Planning for Clients’ Health Care Expenses in Event of a Layoff

Mark Waterstraat, president of consumer solutions at Alegeus, offers simple steps to coach clients through managing their health care finances after a layoff. For example, did you know that individuals can use HSA funds to pay COBRA premiums tax-free?

The COVID-19 pandemic has left 30 million Americans unemployed and many people are questioning what to do next when it comes to their finances.

Given the heightened health risk of the pandemic, continuing health care coverage plays a major role in these decisions. Here’s what advisers can do to educate their clients about their options and guide them to make the best choices as they transition into unemployment.

Ask About Health Care Needs

Employer sponsored health plans have defined rules that govern when health insurance coverage will end once employment ends. Sometimes coverage ends on the last day of employment, but for most clients, coverage will continue through the end of the month in which they were laid off. After that, they have decisions to make, and advisers can help them explore the right next move that weighs their health care needs against the cost for that coverage.

Those with fewer anticipated health care needs or those who have significant savings in a health savings account (HSA) may feel comfortable exploring the Patient Protection and Affordable Care Act (ACA) marketplace or other increasingly popular concierge or direct-care services. Others with chronic conditions that require frequent care or who need more comprehensive coverage will want to consider continuing their employer-sponsored coverage under COBRA [Consolidated Omnibus Budget Reconciliation Act].

The Benefits of COBRA

In normal times, only a small percentage of individuals eligible for COBRA actually enroll. This is typically due to confusion around enrollment and the high premium cost, which may feel too expensive for those now without a regular source of income.
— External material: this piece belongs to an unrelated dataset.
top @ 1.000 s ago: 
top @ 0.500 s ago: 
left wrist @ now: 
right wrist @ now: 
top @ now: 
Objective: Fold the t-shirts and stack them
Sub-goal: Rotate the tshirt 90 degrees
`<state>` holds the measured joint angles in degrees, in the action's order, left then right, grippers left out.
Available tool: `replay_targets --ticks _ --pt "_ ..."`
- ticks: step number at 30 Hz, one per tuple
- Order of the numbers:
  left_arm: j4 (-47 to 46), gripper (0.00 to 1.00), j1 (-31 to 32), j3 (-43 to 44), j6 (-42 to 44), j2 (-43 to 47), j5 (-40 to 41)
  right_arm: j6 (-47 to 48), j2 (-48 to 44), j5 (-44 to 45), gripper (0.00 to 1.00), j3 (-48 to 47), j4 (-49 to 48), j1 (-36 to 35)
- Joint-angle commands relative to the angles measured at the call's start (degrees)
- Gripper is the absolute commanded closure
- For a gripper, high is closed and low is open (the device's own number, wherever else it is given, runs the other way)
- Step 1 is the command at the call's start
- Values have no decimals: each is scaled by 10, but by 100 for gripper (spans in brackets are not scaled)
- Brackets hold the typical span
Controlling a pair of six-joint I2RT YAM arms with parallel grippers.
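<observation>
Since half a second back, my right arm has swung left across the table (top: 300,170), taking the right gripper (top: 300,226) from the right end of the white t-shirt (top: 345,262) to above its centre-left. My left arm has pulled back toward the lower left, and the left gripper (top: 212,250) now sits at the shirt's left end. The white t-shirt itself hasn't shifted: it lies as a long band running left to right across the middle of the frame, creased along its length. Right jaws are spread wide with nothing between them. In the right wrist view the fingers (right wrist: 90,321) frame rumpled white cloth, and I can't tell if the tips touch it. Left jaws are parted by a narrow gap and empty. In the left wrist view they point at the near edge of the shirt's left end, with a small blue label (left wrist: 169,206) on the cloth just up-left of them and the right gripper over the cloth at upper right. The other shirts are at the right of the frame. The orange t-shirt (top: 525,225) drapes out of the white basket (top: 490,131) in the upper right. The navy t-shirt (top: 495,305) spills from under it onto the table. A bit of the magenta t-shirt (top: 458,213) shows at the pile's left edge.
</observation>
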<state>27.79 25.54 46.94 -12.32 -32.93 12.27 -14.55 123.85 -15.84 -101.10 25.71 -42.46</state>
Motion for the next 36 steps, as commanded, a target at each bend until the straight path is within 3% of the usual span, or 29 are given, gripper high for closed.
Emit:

Advisers should be prepared to point out the important COBRA benefits that potentially outweigh the premium cost. These include the following:

  • Continuity of care. Those with chronic conditions or who otherwise receive frequent care may save money in the long run by continuing comprehensive employer-sponsored coverage under COBRA. Further, if they have a physician or hospital relationship that would change with new insurance coverage, COBRA allows them to maintain crucial and trusted care.
  • Fast short-term protection. COBRA is the simplest and quickest option to ensure people have health care coverage, especially during a higher-risk time such as a pandemic. Researching and enrolling in a marketplace plan may not be worth the effort, especially if clients have reason to believe their coverage gap will last only 30 to 90 days before getting back to work.
  • Additional assistance may come in multiple forms. There are a few instances where COBRA premiums may be subsidized. While they are not required to do so, some employers subsidize a portion of the premium cost for a period of time after a layoff. It is also possible that in the coming weeks or months, the government will announce subsidies for COBRA like those issued during the Great Recession. And lastly, consumers can use HSA funds to pay COBRA premiums tax-free.
  • Special considerations come into play. For people who had a high-deductible health plan (HDHP) and already met most or all of their deductible for the year before being laid off, COBRA could be the best option because their out-of-pocket costs for qualified medical expenses for the rest of the year will be greatly reduced. In fact, under many plans, they may be $0. If an individual doesn’t elect COBRA, they may need to start over with a new plan and a new deductible.

What About Flexible Spending Accounts?

People with a flexible spending account (FSA) should consider enrolling in COBRA to protect the money they’ve contributed tax-free into the account. Without continuation of coverage, any unspent dollars in the account will be forfeited to the employer when the health insurance is canceled.

People usually have 60 days from the time they receive an election notice or when coverage ends to enroll in COBRA, but the IRS and Department of Labor (DOL) recently extended the enrollment period, given the extenuating circumstances of COVID-19. Additionally, people have 45 days from the date of their election to pay for the coverage. This means that an individual (who does not need immediate health care services) can take up to 105 days to decide.

Consider, however, that the special enrollment period for marketplace insurance through the ACA is only 60 days. Those who wait to make a decision based on the COBRA deadline could miss their opportunity for marketplace insurance altogether.

Every client will have drastically different needs and scenarios. Helping them understand their health care coverage options after a layoff will ensure they stay healthy while looking out for their overall financial health, too.


Author’s note:

Specific guidance or requirements are not explained in detail here and always require research and education. These explanations are not exhaustive in nature.

Editor’s note:

This feature is to provide general information only, does not constitute legal or tax advice, and cannot be used or substituted for legal or tax advice. Any opinions of the author do not necessarily reflect the stance of Institutional Shareholder Services or its affiliates.